Wow! This is a tough question, for any problem that guides research is sure to open up more and more questions and lead to new adventures. Answers to open questions never quite fit expectations. If I rephrase your question, I'd have to say that the most unexpected or surprising work in which I've been involved was the discovery of the first collection of children's literature in English. This collection of more than 400 items -all handmade by Jane Johnson, a vicar's wife from Lincolnshire in England in the early 1800s- opened the eyes of all of us who are involved with literacy research. [Search the bibliography for my articles published in works edited by Morag Styles of Cambridge University.] The work of the creator of this early library reflects all of today's major theories of reading, child development, and visual learning. Her intuitive sense as mother/educator led her to the same conclusions as those so "current" today. The collection is housed in the archives of the Lily Library of Indiana University. Check out their website and search for Jane Johnson, the author of the collection.

6) Now that you have finished the sequel to Ways with words, do you have a next project in mind?

Yet another difficult question, for few people read monographs these days. College and university classes no longer assign these as often as was the case in earlier years. Instead students search the internet, drawing from secondary sources that are brief at best, even in their primary form, or just summarized for high points. Thus the labor of producing a well-documented book of any length often goes unrecognized now. As shocking as the statistics may be, the majority of books in most academic fields these days rarely sell more than 1000 copies. This figure does not apply, of course, to major textbooks necessary in required courses such as chemistry, English composition, or mathematics.

Thus most scholars turn now to writing articles, though the proliferation in the past decade of journals offering to publish articles has brought about “pay-to-publish” demands. New scholars now wanting to have their work published as an academic article must pay to have their work considered, accepted, and published. On-line publishing (without any hard copies available, even to libraries) has intensified the pay-to-publish flurry.
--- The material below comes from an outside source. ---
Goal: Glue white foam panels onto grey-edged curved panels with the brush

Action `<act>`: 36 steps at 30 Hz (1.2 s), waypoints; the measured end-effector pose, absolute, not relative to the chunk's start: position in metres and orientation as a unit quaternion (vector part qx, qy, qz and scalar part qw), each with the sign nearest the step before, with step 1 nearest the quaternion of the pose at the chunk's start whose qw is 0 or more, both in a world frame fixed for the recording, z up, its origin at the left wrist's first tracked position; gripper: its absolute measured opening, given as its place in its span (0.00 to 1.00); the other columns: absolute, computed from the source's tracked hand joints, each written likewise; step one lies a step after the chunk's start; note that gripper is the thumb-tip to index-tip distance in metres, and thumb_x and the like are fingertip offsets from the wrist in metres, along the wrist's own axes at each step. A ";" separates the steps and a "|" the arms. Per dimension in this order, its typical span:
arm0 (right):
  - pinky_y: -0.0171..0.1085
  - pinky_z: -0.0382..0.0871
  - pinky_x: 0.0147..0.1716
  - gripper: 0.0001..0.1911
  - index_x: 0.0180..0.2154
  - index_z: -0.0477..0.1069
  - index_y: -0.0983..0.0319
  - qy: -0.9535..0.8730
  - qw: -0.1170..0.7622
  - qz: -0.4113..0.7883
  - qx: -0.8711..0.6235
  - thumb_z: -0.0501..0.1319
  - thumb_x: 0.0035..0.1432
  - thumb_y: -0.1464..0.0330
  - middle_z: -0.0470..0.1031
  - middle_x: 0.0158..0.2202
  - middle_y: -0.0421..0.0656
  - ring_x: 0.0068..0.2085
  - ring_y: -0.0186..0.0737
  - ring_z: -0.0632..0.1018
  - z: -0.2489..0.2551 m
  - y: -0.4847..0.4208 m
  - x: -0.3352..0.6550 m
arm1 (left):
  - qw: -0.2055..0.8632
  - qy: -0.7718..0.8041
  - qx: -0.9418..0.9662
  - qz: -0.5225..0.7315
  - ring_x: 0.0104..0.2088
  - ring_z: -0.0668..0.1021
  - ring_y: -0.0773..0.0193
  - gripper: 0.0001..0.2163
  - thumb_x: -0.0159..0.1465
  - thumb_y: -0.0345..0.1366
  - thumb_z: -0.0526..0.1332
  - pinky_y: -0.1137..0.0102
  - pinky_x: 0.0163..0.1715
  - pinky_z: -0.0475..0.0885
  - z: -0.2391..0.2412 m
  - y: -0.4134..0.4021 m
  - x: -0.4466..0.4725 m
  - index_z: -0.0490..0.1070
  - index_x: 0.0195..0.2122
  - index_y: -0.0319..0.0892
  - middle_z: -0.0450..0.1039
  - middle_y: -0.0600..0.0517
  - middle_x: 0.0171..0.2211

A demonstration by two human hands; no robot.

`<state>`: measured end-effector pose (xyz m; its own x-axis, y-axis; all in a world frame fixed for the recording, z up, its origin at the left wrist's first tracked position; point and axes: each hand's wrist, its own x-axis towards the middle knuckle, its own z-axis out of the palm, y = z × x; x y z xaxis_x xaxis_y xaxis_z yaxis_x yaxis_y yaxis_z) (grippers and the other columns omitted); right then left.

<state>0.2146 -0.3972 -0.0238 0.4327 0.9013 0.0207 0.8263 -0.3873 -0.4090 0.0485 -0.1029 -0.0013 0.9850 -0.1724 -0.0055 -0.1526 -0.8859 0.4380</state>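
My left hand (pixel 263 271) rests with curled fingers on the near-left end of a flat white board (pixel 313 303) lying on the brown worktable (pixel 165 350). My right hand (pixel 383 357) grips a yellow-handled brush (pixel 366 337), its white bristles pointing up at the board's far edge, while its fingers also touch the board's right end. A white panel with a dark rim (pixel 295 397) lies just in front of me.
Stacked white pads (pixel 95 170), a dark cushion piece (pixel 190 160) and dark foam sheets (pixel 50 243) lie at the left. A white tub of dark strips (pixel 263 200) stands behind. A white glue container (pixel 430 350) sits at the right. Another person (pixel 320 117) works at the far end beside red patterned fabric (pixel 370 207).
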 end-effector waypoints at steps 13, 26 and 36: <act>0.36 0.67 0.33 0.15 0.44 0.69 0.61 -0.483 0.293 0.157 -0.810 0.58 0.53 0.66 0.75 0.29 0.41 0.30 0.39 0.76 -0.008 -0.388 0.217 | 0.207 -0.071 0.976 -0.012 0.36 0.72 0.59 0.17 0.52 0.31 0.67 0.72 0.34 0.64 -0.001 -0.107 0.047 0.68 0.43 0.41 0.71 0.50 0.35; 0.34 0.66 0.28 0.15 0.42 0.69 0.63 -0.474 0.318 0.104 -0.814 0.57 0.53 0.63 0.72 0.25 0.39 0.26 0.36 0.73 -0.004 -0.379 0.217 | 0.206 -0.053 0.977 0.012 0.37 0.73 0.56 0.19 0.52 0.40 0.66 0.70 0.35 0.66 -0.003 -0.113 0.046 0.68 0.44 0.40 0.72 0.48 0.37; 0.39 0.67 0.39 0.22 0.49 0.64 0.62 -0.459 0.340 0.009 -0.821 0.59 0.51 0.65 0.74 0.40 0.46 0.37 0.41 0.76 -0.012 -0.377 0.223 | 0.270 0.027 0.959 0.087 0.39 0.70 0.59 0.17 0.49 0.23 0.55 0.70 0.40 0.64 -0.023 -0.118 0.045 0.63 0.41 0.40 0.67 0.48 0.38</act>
Senior scholars generally get around this situation, however, by placing their work only in refereed “flagship” journals, or those associated directly with a professional organization. In the main, these journals do not charge, and they use a vetting process that carries integrity, though the wait time for authors eager for some word from editors can be excruciatingly long because reviewers are notoriously slow to respond.

I now write primarily chapters for books that I know will be bought by libraries or for books edited by well-known editors whose works are likely to be widely read and respected. Increasingly, I also write for public or general audiences, hoping to add new information to perceptions surrounding much-loved topics such as voluntary learning, the role of sustained learning in the arts, and the literatures written for children and young adults.